== Segment start ==

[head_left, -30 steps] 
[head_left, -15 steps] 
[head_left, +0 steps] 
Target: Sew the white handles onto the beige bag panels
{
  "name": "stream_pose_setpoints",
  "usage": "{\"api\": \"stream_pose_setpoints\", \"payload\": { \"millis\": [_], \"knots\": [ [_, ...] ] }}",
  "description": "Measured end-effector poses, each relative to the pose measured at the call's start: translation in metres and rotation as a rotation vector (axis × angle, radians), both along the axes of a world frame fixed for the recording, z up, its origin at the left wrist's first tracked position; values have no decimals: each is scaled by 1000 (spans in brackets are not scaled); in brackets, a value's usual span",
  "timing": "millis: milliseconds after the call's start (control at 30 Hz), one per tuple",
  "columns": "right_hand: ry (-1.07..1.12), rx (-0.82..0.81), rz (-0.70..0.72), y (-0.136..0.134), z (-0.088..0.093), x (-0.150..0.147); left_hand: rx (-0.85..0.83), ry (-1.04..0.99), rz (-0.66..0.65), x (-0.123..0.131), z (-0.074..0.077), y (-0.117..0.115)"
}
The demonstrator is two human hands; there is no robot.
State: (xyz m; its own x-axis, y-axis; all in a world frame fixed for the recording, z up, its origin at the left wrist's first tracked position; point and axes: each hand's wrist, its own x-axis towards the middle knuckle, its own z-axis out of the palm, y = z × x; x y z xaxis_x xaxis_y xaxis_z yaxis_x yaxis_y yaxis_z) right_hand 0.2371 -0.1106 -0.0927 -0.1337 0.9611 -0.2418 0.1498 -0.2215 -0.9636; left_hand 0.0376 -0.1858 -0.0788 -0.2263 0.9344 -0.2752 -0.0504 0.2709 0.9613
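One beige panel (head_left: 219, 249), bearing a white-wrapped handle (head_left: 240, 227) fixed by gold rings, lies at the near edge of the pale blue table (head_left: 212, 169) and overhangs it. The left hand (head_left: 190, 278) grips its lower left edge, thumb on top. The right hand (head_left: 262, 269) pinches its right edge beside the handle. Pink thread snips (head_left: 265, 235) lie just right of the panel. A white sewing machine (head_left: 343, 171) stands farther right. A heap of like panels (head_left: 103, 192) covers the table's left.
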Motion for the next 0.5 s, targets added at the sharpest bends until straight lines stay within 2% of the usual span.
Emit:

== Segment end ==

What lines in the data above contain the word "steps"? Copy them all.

[head_left, -30 steps] 
[head_left, -15 steps] 
[head_left, +0 steps] 

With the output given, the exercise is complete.